- TASK GOAL -
From the entries below, transcribe exactly the lines between the line holding "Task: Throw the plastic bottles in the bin" and the line holding "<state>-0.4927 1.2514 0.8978", inclusive; skip all other lines.

- PROVIDED MATERIAL -

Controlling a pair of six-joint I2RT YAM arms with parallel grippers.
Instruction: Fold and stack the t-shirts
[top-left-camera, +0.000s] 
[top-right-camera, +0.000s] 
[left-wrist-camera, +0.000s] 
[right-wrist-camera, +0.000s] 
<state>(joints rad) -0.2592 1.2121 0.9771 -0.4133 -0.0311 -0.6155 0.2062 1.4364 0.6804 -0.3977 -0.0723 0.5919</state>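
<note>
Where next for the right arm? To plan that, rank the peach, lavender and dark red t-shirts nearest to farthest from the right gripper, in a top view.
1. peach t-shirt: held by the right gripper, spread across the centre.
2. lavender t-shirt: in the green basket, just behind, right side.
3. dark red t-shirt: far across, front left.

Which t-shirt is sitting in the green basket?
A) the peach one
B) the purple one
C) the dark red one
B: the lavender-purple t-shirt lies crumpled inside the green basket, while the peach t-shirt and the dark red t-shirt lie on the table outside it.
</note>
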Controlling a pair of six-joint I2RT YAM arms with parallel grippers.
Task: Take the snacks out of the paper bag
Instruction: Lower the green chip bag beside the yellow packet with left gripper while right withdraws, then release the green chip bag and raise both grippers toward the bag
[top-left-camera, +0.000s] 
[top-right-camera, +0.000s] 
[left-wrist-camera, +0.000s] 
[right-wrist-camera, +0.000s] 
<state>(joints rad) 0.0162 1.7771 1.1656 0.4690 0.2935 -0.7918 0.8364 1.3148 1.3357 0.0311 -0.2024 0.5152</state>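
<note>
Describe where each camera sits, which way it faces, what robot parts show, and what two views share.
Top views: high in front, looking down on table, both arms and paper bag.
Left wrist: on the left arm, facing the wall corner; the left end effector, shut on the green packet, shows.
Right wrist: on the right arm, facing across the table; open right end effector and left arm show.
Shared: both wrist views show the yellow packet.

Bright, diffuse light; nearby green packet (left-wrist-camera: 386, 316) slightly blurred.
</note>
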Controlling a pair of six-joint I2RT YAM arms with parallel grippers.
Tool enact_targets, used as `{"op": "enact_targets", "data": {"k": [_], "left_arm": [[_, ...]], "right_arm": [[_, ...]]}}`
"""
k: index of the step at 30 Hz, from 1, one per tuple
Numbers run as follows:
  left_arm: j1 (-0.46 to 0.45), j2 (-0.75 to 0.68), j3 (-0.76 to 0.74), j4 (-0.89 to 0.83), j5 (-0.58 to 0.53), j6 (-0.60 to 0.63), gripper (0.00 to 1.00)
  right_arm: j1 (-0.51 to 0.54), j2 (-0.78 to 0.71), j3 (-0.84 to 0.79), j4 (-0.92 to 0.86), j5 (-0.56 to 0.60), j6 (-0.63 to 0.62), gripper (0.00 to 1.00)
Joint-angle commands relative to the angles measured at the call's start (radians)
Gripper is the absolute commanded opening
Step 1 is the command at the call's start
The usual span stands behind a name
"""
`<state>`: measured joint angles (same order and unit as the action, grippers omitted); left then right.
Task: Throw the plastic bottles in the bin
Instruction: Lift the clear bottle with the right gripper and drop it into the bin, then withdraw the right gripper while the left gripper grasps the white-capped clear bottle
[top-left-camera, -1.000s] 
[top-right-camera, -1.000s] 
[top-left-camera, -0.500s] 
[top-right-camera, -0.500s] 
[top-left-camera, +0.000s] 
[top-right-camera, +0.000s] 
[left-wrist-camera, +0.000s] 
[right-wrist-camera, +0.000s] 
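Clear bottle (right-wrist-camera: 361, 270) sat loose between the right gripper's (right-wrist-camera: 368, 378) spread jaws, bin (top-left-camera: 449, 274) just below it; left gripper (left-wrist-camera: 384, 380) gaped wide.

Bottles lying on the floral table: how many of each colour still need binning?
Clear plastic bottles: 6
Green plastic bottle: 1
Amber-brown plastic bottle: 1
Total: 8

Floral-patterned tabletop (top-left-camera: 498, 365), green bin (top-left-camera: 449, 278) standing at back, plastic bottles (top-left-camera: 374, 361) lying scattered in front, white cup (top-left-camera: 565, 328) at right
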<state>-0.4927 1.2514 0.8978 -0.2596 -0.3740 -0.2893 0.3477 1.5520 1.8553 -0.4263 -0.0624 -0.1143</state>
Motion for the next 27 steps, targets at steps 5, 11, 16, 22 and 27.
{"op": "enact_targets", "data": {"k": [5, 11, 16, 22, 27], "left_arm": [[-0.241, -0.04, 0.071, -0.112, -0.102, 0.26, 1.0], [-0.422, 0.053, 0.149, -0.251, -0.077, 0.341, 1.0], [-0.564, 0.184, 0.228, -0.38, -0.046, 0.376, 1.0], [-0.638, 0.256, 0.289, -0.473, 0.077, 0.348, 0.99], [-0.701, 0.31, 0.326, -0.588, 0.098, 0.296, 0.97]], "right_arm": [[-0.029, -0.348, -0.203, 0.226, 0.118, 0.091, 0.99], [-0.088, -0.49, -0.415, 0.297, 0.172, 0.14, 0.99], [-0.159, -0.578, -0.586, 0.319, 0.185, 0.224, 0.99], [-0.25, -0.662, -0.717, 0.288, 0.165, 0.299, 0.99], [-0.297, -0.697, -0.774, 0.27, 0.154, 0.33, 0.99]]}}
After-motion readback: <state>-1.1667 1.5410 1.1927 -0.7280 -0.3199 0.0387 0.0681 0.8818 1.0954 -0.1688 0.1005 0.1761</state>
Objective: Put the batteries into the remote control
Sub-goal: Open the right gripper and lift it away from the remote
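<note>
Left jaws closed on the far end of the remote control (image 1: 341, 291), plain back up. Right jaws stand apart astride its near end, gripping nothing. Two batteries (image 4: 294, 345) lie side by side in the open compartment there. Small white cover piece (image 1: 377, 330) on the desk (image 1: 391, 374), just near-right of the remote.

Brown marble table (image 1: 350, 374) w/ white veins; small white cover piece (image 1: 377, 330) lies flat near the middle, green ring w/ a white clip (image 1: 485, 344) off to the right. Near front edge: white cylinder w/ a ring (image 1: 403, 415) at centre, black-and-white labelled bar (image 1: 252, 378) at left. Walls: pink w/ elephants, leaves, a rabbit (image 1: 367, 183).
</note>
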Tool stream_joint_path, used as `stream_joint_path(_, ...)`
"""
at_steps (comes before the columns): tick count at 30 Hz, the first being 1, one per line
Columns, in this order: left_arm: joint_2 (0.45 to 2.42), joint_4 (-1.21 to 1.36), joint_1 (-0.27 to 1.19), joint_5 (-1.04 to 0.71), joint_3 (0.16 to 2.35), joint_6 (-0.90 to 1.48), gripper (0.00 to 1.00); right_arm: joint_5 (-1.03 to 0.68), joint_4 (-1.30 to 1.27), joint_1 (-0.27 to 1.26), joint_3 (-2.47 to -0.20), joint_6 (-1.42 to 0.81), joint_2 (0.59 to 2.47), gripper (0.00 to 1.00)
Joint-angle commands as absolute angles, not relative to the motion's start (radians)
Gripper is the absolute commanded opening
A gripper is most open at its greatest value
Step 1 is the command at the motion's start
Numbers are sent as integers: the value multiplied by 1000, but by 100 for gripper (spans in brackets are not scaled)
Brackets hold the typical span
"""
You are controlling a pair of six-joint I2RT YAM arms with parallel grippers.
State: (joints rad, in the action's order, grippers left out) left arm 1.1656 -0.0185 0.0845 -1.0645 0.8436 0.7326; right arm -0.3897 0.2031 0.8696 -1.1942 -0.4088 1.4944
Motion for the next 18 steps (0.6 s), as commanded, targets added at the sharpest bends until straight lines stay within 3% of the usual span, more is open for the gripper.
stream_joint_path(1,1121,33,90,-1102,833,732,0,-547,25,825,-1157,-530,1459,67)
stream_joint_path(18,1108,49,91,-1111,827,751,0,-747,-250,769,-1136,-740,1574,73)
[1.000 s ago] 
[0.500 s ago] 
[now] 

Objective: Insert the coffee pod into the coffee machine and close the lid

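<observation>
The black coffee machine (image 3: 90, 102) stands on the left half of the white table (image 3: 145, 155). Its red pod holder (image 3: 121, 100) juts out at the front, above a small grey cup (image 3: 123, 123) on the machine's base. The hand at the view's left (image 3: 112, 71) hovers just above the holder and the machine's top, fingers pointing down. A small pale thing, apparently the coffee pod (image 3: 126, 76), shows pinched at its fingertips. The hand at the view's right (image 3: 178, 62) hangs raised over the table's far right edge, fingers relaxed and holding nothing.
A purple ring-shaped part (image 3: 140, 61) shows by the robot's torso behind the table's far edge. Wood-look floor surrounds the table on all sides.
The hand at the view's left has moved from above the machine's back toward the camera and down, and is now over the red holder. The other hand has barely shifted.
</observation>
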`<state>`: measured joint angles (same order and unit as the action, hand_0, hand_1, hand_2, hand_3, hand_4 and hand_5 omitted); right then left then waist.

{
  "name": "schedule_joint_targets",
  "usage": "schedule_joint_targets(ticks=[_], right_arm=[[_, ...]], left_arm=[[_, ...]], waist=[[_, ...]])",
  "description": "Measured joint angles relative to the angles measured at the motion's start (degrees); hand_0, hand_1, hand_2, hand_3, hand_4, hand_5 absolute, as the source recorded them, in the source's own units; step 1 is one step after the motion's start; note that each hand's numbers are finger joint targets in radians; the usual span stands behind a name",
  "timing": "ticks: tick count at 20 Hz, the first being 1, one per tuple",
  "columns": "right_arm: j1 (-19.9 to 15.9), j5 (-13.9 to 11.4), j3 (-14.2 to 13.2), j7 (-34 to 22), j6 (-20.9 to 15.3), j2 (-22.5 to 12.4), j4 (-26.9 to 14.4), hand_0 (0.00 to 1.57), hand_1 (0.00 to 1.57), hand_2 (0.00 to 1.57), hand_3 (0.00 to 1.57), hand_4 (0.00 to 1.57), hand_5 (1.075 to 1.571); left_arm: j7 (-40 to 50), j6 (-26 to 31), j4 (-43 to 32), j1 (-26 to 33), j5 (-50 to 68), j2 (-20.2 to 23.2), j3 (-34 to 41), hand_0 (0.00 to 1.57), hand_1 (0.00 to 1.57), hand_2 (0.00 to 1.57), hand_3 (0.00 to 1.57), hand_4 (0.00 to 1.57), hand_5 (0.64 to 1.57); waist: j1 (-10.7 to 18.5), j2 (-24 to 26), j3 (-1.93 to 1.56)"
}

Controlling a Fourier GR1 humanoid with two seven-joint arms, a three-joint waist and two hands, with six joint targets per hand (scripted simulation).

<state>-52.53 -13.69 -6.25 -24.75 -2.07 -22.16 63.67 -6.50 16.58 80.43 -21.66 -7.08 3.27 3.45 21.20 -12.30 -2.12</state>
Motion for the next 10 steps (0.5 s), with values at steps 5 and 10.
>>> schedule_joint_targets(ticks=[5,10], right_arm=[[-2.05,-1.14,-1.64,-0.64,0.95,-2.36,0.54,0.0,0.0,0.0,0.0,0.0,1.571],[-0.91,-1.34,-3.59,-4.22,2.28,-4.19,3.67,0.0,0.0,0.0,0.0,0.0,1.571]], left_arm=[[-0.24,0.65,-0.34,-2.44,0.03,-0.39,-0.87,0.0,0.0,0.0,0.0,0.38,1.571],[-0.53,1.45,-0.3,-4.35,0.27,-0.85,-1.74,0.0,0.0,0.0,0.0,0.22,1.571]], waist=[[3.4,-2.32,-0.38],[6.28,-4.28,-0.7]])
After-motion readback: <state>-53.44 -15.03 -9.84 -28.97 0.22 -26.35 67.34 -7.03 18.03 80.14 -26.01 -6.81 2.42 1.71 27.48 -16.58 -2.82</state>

- EXPECTED ANSWER -
Task: Throw the plastic bottles in the bin
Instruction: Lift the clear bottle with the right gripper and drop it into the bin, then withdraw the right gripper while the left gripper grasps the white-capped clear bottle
[top-left-camera, -1.000s] 
[top-right-camera, -1.000s] 
[top-left-camera, -0.500s] 
[top-right-camera, -0.500s] 
[top-left-camera, +0.000s] 
[top-right-camera, +0.000s] 
[left-wrist-camera, +0.000s] 
[right-wrist-camera, +0.000s] 
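Clear bottle (right-wrist-camera: 361, 270) sat loose between the right gripper's (right-wrist-camera: 368, 378) spread jaws, bin (top-left-camera: 449, 274) just below it; left gripper (left-wrist-camera: 384, 380) gaped wide.

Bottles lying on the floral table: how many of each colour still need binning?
Clear plastic bottles: 6
Green plastic bottle: 1
Amber-brown plastic bottle: 1
Total: 8

Floral-patterned tabletop (top-left-camera: 498, 365), green bin (top-left-camera: 449, 278) standing at back, plastic bottles (top-left-camera: 374, 361) lying scattered in front, white cup (top-left-camera: 565, 328) at right
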<state>-0.4927 1.2514 0.8978 -0.2596 -0.3740 -0.2893 0.3477 1.5520 1.8553 -0.4263 -0.0624 -0.1143</state>

The output above is complete as it stands.